Problem requirements >> Within the entries below, every line containing "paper" is to be copied.

Source data >>
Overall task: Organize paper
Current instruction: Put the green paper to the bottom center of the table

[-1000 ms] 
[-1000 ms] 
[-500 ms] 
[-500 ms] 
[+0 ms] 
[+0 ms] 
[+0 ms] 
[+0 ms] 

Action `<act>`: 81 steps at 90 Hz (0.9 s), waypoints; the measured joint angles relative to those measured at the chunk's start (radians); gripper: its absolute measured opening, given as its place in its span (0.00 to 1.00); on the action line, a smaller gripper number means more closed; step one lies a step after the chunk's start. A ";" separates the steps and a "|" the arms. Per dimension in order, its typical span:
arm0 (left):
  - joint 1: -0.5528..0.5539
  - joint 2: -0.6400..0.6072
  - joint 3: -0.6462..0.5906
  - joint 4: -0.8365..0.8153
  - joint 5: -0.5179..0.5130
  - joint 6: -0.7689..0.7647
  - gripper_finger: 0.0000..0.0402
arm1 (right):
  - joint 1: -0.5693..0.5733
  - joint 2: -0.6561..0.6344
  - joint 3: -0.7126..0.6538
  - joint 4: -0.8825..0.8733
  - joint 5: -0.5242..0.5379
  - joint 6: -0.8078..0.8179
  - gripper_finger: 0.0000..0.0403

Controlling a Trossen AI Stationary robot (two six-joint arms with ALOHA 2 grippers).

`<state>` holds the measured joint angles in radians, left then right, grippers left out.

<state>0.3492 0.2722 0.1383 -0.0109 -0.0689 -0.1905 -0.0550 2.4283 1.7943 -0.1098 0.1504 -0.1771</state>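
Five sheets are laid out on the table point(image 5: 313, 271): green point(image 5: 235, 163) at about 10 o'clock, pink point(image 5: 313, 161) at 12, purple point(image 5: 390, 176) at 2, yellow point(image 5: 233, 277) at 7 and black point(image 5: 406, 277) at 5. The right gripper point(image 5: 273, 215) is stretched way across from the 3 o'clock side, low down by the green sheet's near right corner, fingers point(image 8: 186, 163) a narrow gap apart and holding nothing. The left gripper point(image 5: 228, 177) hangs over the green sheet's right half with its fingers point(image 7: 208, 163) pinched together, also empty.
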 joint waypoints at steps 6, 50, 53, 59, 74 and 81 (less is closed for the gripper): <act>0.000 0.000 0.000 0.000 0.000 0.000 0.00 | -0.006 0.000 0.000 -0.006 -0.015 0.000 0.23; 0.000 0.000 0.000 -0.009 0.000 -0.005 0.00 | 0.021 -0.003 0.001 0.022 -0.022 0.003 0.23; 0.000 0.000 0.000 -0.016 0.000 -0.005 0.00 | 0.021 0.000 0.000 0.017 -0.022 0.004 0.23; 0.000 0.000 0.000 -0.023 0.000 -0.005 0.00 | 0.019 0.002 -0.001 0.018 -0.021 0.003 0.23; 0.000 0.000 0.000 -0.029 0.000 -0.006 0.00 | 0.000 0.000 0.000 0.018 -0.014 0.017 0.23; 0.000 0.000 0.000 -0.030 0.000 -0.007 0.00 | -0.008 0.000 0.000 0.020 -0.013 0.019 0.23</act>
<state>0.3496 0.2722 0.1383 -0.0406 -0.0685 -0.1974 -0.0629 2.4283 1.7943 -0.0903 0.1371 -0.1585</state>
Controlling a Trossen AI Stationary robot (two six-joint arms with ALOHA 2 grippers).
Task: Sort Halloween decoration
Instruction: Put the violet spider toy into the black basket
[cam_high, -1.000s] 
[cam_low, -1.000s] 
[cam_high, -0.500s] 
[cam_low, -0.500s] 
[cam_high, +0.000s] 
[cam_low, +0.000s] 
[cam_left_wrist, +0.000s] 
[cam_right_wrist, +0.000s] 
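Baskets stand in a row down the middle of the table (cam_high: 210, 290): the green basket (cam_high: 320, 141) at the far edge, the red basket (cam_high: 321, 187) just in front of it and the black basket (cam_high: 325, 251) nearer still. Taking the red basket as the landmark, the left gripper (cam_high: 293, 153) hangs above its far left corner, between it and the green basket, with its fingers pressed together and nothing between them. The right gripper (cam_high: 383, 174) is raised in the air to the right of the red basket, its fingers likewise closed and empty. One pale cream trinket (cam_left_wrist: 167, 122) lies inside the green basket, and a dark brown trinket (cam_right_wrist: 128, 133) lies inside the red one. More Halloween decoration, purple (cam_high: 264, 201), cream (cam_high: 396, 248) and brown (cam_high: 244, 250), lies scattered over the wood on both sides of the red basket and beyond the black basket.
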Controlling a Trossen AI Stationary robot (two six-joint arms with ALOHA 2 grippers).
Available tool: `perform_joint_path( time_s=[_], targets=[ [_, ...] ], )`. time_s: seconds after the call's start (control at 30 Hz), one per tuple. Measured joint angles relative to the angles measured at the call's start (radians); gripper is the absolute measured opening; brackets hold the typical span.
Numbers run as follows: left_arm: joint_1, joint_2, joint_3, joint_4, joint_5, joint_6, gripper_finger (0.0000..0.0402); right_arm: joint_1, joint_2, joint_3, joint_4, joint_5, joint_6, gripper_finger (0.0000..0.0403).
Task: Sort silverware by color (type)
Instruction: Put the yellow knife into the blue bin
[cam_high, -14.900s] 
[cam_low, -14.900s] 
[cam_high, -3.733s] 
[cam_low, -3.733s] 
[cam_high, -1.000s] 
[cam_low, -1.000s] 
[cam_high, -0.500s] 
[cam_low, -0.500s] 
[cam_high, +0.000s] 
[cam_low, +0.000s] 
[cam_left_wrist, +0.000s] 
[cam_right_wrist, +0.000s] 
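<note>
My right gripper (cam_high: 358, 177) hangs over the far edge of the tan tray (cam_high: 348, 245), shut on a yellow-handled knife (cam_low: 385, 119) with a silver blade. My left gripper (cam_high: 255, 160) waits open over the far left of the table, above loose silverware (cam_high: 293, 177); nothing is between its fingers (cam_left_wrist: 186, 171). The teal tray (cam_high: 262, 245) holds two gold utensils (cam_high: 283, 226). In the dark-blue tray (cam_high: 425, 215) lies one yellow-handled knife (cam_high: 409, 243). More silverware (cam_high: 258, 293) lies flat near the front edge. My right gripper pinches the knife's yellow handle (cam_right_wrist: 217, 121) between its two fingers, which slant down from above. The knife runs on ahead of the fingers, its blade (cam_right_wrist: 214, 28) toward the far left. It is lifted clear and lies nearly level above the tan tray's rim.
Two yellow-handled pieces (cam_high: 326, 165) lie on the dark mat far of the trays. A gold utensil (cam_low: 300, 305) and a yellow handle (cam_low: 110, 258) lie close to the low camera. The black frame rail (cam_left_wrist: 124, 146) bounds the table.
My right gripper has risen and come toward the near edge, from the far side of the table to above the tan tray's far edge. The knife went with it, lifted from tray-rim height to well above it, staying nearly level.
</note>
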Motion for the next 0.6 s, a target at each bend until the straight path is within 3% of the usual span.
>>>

Exercise answer >>
Overall task: Organize paper
Current instruction: Put the green paper to the bottom center of the table

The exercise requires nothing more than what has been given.